### REQUIRED ACTION
Output exactly, with nothing added, the entries from the first line through the line with "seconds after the".

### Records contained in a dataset

__________________________________________________

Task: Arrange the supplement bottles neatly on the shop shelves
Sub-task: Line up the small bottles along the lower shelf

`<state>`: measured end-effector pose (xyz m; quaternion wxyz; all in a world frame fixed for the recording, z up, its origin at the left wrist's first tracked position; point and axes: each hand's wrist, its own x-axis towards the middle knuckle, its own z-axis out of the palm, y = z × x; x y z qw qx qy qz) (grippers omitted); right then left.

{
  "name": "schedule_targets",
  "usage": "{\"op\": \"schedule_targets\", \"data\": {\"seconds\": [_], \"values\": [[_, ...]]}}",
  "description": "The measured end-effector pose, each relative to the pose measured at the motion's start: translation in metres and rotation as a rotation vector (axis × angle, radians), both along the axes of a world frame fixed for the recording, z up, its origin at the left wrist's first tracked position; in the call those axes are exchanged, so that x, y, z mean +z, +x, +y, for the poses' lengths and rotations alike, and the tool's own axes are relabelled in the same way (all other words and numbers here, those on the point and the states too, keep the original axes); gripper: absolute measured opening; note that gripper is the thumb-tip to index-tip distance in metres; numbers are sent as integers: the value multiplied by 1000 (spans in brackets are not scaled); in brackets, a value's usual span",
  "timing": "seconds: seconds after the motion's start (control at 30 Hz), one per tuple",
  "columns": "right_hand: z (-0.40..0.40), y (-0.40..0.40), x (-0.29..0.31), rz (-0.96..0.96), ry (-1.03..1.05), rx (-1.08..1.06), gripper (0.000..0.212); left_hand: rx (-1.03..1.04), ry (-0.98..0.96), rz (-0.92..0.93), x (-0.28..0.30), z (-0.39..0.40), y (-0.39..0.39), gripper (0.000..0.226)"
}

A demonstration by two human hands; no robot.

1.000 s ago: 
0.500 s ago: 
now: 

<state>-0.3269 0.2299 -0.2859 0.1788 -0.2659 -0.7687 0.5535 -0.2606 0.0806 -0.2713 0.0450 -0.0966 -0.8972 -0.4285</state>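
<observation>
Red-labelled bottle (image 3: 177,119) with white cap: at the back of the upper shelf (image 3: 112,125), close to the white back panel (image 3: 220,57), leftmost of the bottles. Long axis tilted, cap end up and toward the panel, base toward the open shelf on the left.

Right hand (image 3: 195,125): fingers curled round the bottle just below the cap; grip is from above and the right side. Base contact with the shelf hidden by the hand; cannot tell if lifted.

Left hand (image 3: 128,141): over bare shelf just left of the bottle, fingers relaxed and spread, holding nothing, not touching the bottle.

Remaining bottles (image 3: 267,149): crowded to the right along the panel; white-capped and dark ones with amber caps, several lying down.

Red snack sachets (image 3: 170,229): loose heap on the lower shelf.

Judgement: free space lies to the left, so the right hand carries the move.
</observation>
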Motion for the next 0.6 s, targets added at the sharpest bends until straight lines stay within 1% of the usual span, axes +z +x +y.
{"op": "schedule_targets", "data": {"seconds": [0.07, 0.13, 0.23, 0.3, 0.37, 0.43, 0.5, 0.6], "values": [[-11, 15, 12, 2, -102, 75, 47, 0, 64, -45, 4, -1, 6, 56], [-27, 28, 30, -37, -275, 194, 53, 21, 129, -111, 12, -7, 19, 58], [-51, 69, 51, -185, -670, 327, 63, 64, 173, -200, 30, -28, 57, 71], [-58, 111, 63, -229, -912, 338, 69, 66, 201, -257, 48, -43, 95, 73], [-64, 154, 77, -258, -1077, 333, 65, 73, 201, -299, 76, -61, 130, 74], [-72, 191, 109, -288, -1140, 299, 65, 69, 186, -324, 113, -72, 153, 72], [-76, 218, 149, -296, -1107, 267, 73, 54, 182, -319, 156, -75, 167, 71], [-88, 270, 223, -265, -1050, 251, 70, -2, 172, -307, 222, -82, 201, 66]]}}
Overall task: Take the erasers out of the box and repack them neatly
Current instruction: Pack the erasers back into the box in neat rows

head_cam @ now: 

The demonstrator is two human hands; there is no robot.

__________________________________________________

### SOLUTION FOR THIS TASK
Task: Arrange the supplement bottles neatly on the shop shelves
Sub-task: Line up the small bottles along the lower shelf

`<state>`: measured end-effector pose (xyz m; quaternion wxyz; all in a world frame fixed for the recording, z up, its origin at the left wrist's first tracked position; point and axes: each hand's wrist, its own x-axis towards the middle knuckle, its own z-axis out of the palm, y = z × x; x y z qw qx qy qz) (grippers omitted); right then left.

{
  "name": "schedule_targets",
  "usage": "{\"op\": \"schedule_targets\", \"data\": {\"seconds\": [_], \"values\": [[_, ...]]}}",
  "description": "The measured end-effector pose, each relative to the pose measured at the motion's start: translation in metres and rotation as a rotation vector (axis × angle, radians), both along the axes of a world frame fixed for the recording, z up, its origin at the left wrist's first tracked position; in the call those axes are exchanged, so that x, y, z mean +z, +x, +y, for the poses' lengths and rotations alike, and the tool's own axes are relabelled in the same way (all other words and numbers here, those on the point and the states too, keep the original axes); gripper: absolute measured opening; note that gripper is the thumb-tip to index-tip distance in metres; numbers are sent as integers: the value multiplied by 1000 (spans in brackets are not scaled); in brackets, a value's usual span",
  "timing": "seconds: seconds after the motion's start (control at 30 Hz), one per tuple",

Nothing else belongs in the answer.